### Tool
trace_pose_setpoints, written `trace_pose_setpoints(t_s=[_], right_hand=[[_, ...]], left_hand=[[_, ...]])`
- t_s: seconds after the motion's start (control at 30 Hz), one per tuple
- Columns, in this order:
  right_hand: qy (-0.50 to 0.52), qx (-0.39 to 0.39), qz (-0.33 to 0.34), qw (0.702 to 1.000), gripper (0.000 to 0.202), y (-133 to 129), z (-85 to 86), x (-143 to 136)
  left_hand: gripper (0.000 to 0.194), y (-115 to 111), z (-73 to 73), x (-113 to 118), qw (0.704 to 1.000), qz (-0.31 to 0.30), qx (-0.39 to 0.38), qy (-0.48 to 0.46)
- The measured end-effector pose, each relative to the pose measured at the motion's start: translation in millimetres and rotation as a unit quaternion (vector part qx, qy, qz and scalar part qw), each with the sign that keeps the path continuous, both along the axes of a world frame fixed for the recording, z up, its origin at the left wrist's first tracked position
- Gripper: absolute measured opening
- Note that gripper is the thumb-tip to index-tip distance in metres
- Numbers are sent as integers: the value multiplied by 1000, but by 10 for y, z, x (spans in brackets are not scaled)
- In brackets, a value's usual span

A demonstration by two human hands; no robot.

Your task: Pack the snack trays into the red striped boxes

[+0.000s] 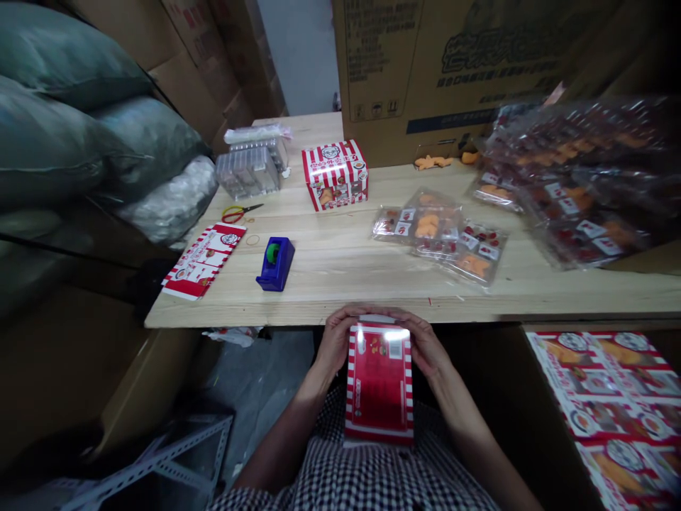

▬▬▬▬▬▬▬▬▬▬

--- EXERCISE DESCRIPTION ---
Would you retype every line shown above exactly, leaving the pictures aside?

--- TASK RESPONSE ---
### Tool
trace_pose_setpoints, written `trace_pose_setpoints(t_s=[_], right_hand=[[_, ...]], left_hand=[[_, ...]])`
- t_s: seconds after the motion's start (control at 30 Hz), one per tuple
- Columns, in this order:
  right_hand: qy (-0.50 to 0.52), qx (-0.39 to 0.39), qz (-0.33 to 0.34), qw (0.702 to 1.000), gripper (0.000 to 0.202), y (-133 to 129), z (-85 to 86), x (-143 to 136)
  left_hand: gripper (0.000 to 0.194), y (-115 to 111), z (-73 to 73), x (-113 to 118), qw (0.704 to 1.000), qz (-0.31 to 0.30), qx (-0.39 to 0.38), qy (-0.48 to 0.46)
- The measured end-effector pose, each relative to the pose measured at the motion's start: translation in millimetres and rotation as a unit quaternion (vector part qx, qy, qz and scalar part qw), each with the sign that keeps the path continuous, both along the axes of a world frame fixed for the recording, z up, its origin at the left wrist's first tracked position
- Gripper: absolute measured opening
- Note that gripper is the thumb-tip to index-tip distance in metres
- Numbers are sent as integers: the value multiplied by 1000, but by 10 for y, z, x (spans in brackets are not scaled)
- In brackets, a value's usual span

A demonstration by two human hands; no robot.

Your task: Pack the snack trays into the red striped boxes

[+0.000s] 

That concludes the answer to this exercise.